Talking about how much of this innovation is going to be translated in our offering in the country, it is well known that the current R&D focus of Servier is on oncology investing 50 percent of its total R&D budget in such therapeutic area. Therefore, we expect to be launching oncology medicines in Indonesia in the mid run.

“In the next few years, we want to position Servier among the top 10 MNCs in Indonesia, build up our brand in the country, and become a key player in Servier APAC.”

What is the main objective that you would like to achieve in the upcoming few years?

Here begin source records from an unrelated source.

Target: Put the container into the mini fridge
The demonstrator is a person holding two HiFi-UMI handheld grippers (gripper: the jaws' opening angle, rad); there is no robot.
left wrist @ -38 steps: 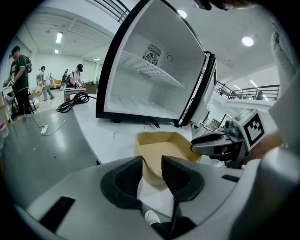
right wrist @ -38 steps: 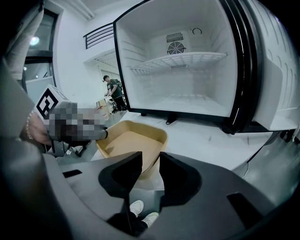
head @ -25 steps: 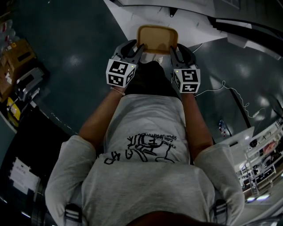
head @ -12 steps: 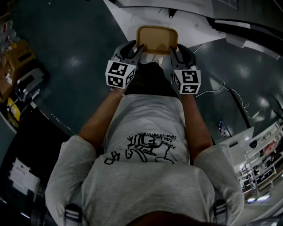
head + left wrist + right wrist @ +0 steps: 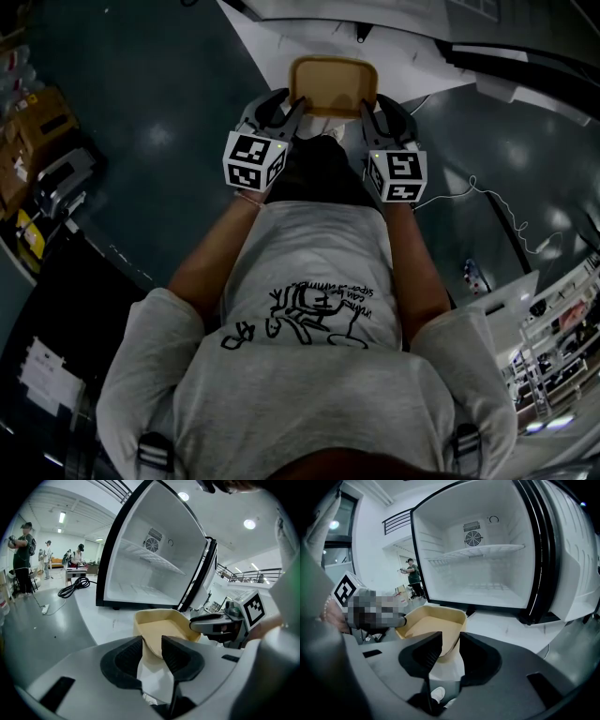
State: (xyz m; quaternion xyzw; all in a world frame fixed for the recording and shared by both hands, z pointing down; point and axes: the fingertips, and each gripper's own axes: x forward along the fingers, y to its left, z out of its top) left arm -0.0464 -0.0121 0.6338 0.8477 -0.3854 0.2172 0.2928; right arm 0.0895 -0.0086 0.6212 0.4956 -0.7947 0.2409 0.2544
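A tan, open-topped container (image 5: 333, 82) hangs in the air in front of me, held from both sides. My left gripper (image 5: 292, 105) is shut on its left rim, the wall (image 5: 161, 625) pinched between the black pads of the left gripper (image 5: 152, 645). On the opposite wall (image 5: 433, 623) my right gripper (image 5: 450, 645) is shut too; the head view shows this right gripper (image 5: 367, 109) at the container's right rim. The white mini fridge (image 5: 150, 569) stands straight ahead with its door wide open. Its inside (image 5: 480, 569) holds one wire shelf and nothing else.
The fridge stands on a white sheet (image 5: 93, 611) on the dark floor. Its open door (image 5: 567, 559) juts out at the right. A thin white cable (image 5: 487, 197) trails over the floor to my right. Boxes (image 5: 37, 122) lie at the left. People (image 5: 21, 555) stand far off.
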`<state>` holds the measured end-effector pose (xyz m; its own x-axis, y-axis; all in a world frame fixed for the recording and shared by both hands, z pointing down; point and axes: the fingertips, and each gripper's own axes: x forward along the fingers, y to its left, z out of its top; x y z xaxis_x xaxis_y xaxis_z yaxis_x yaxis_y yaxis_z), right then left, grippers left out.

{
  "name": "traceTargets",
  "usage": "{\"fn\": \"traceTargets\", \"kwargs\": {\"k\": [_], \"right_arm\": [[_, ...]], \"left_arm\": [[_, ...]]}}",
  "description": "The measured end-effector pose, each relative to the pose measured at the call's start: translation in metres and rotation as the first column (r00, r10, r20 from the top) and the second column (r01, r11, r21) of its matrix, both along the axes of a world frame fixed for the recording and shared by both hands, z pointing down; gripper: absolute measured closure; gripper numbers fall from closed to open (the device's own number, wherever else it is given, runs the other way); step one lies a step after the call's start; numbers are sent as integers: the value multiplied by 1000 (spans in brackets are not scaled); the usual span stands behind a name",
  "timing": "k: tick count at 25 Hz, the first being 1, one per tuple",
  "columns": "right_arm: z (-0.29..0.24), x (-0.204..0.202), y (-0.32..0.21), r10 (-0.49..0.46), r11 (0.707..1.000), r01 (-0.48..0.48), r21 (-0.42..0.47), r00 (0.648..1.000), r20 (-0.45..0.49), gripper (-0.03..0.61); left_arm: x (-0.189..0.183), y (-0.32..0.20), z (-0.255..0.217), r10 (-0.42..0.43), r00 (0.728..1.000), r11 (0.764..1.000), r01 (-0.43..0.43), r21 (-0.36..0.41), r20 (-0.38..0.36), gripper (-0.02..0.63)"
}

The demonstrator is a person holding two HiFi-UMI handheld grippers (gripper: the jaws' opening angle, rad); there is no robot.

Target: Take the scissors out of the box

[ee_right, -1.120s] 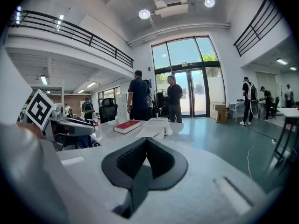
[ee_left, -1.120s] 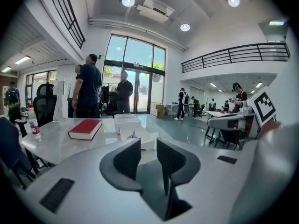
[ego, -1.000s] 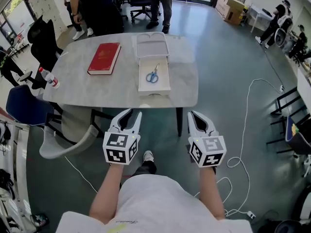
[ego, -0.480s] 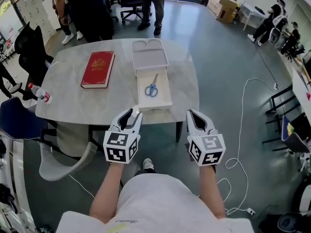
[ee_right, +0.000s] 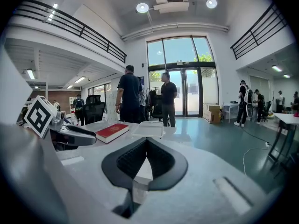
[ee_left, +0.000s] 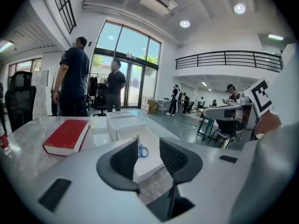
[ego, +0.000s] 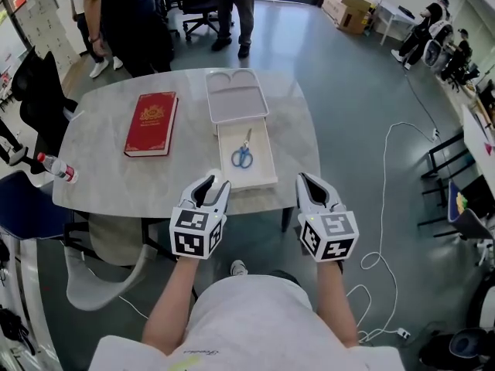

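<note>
Blue-handled scissors (ego: pixel 242 154) lie inside an open white box (ego: pixel 261 180) on the marble table (ego: pixel 108 184). The box's lid (ego: pixel 236 95) lies just behind it. My left gripper (ego: pixel 213 182) hovers open at the table's near edge, just left of the box's front. In the left gripper view its jaws (ee_left: pixel 147 146) stand apart, and the scissors (ee_left: pixel 142 150) show between them. My right gripper (ego: pixel 305 179) is held shut off the table's near right edge, nothing in it. In the right gripper view its tips (ee_right: pixel 146 140) touch.
A red book (ego: pixel 151 124) lies on the table left of the box. A water bottle (ego: pixel 56 168) rests at the table's left edge. Chairs (ego: pixel 100 284) stand around the table, people (ego: pixel 124 14) stand beyond its far side, and a white cable (ego: pixel 387 199) runs across the floor at right.
The table and box have come nearer in the head view. Both grippers now reach the table's near edge. Neither gripper has changed its state.
</note>
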<state>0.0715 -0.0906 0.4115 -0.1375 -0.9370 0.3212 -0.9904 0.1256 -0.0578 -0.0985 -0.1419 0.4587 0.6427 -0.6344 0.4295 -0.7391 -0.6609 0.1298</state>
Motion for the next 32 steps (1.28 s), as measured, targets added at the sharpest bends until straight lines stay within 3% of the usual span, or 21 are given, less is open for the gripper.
{"fn": "traceTargets", "kwargs": {"k": [8, 15, 23, 32], "right_arm": [[2, 16, -21, 14, 1000, -14, -4, 1000, 13, 572], [7, 32, -59, -28, 1000, 28, -9, 999, 28, 573], [19, 56, -106, -95, 995, 96, -33, 995, 36, 572], [28, 75, -155, -174, 983, 176, -52, 983, 51, 572]], "left_arm": [[20, -21, 11, 31, 998, 999, -30, -23, 49, 491], [43, -45, 29, 29, 994, 998, -22, -60, 107, 492], [73, -74, 66, 34, 978, 989, -3, -151, 206, 492], [95, -99, 105, 57, 943, 961, 37, -274, 327, 491]]}}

Indonesia is one of the largest markets in the region, contributes one third of ASEAN’s GDP, and is growing fast. Looking at the macro data, Indonesia has the fourth largest population in the world, which is growing by about about five million every year, a sustainable five percent GDP growth, and the pharmaceutical market is expected to double in size by 2020. We cannot ignore such potential and one of my main objectives is to ensure that it is reflected within our corporate ambitions and results. In the next few years, we want to position Servier among the top 10 MNCs in Indonesia, build up our brand in the country, and become a key player in Servier APAC.